My experiences of Latin American revolutionary movements also led me to conclude that people rarely take to violence for the sake of freedom. Power is much more attractive to them than freedom, which necessitates the difficult discipline of toleration; liberation movements, so called, fight for the freedom to boss other people about because they know what is right for them. They are about the replacement of one elite by another, not infrequently worse because even more self-righteous.

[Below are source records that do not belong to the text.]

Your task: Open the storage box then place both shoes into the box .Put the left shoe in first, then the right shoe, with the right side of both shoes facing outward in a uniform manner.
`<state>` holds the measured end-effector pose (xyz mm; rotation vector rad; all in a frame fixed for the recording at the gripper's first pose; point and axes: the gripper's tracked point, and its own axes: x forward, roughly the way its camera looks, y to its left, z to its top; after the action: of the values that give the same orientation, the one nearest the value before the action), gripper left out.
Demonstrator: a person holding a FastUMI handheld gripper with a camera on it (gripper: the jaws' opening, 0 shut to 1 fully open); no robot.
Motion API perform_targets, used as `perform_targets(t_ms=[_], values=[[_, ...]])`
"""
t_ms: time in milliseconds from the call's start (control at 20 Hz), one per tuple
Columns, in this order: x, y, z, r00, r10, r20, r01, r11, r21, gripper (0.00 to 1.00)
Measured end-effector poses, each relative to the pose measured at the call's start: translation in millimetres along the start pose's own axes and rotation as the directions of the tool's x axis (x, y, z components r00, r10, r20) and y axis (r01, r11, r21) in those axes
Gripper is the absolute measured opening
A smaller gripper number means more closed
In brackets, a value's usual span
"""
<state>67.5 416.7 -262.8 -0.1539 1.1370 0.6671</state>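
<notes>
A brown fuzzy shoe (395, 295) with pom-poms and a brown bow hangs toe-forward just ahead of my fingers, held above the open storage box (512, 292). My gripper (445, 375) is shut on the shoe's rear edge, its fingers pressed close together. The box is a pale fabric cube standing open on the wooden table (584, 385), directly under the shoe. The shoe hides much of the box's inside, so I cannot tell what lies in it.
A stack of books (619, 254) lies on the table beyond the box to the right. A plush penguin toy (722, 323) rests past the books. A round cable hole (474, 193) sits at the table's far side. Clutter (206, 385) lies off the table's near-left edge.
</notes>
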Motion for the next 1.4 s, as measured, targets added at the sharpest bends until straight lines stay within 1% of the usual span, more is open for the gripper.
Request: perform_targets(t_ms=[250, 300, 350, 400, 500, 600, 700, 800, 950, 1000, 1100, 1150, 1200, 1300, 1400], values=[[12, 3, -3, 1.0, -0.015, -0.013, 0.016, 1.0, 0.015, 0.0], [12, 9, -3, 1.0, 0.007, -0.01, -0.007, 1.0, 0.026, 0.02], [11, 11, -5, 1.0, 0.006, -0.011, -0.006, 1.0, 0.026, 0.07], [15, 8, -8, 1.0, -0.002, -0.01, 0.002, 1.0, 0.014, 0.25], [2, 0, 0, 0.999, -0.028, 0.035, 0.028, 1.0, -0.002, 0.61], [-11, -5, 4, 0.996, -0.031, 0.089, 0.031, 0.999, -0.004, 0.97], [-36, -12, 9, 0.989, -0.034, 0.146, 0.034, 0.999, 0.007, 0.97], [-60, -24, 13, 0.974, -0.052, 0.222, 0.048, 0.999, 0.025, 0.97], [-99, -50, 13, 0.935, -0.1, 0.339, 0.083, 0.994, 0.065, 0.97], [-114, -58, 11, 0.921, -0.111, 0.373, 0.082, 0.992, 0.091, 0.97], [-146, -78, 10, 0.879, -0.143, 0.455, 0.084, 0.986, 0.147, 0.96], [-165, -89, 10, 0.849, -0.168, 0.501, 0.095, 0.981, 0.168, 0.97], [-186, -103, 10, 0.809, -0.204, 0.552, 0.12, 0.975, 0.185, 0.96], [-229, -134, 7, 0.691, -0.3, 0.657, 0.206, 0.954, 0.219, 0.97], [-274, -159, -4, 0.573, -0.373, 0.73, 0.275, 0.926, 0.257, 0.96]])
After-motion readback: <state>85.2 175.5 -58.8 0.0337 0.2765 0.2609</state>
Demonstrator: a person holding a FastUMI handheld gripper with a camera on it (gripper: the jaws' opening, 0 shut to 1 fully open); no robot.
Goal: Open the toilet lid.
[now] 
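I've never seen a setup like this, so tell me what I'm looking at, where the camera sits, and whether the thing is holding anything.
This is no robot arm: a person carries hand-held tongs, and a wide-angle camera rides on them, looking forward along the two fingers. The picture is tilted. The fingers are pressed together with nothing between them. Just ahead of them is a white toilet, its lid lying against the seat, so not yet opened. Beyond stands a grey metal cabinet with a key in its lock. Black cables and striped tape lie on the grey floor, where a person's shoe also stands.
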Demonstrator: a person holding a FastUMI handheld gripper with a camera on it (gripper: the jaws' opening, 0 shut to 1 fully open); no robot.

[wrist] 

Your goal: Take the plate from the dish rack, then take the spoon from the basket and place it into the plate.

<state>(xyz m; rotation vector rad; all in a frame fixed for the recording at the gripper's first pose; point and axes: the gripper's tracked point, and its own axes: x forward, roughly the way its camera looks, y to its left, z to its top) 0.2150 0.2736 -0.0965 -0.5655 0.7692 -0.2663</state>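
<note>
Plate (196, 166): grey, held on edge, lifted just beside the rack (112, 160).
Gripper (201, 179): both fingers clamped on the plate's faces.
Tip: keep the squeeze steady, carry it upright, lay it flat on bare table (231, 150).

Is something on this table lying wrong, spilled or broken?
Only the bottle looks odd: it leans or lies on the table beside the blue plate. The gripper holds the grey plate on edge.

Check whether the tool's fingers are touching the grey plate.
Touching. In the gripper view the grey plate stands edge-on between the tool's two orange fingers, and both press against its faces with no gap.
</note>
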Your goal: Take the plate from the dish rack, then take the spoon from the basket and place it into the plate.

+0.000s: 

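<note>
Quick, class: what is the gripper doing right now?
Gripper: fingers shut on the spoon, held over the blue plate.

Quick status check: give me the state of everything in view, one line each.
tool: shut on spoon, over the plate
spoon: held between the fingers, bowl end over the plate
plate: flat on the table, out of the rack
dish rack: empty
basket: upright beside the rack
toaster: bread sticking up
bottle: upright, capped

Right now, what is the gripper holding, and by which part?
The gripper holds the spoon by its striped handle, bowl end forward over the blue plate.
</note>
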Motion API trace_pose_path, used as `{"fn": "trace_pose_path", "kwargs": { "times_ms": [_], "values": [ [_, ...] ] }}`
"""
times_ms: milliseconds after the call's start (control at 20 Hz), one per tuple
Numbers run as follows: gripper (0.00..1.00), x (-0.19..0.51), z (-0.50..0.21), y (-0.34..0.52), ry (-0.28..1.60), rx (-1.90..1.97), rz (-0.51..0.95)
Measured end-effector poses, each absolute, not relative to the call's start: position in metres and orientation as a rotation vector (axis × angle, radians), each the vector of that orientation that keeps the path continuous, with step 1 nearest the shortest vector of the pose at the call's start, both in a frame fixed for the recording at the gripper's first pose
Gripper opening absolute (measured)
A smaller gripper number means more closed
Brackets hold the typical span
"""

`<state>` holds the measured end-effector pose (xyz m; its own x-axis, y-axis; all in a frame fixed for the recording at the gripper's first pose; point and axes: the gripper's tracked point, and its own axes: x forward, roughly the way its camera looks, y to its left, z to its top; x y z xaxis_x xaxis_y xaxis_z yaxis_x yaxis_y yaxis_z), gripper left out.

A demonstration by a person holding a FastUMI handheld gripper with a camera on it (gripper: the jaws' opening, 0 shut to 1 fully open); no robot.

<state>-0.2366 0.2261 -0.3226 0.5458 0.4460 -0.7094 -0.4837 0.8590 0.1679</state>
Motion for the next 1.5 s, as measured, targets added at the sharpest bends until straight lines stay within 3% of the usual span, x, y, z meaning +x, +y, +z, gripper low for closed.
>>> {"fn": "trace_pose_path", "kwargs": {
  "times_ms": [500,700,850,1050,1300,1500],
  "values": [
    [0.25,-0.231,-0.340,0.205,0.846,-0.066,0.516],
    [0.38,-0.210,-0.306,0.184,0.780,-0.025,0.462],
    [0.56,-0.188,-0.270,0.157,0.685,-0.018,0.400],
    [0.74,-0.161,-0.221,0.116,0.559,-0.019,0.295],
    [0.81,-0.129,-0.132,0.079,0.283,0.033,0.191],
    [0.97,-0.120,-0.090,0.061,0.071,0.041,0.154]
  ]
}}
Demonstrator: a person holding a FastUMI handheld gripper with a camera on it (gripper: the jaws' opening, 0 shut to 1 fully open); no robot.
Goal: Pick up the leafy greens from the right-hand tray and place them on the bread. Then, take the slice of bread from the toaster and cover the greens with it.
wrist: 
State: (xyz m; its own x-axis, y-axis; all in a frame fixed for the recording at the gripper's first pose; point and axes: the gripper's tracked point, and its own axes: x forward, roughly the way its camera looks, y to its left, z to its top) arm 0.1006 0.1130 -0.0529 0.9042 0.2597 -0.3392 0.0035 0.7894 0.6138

This is nothing like an iron law of politics, however: not like the iron law of oligarchy expounded by Robert Michels, say. The violent downfall or overthrow of regimes can sometimes lead to an increase in liberty, even where such was not the real intention of the leaders. The prime example of this is Romania. Having visited that country in the last days of Ceausescu, when it seemed that he and his Lady Macbeth would preside over it forever, I rejoiced when he was overthrown (and, I am ashamed to say, I briefly rejoiced also that he had been shot after the briefest of trials by a kangaroo court on charges some of which were manifestly untrue). What seemed like a revolution came then to appear like a putsch, an attempt by one faction of the ancien régime to preserve that regime. But though the putsch was intended as such, it really was a revolution in its effects; for a regime such as Ceausescu’s is like an egg, it is either whole or it is broken, and once broken it cannot be made into a whole egg again. Although the new governments in the first years after the downfall of Ceausescu managed the difficult feat of making the economy yet worse for many, perhaps most, people, from the point of view of freedom they represented an improvement. And, as Tocqueville said, woe betide him who seeks in freedom anything other than freedom itself.
All in all, I am skeptical of the prospects before Iran. The Iranian revolution of 1979 enjoyed support not because it promised freedom, at least in any form that we know it. And even if the current government committed electoral fraud, it was not on such a massive scale as to imply a population near-unanimously in favor of the government’s overthrow, let alone its violent overthrow, or a regime that commands absolutely no popular support. It is far from certain that a regime of the kind that the opposition would like to install would enjoy majority support, being based as it would be on an unrepresentative educated elite, in which case the possibilities for extremely violent conflict would be strong. It is very rare in history that freedom has emerged from such violence, and rarer still in countries like Iran; those who claim to fight for freedom have often been all too ready to resort to extreme force to defend their own power. I hope that I am wrong.
– Mr. Daniels is the author of Utopias Elsewhere and other books.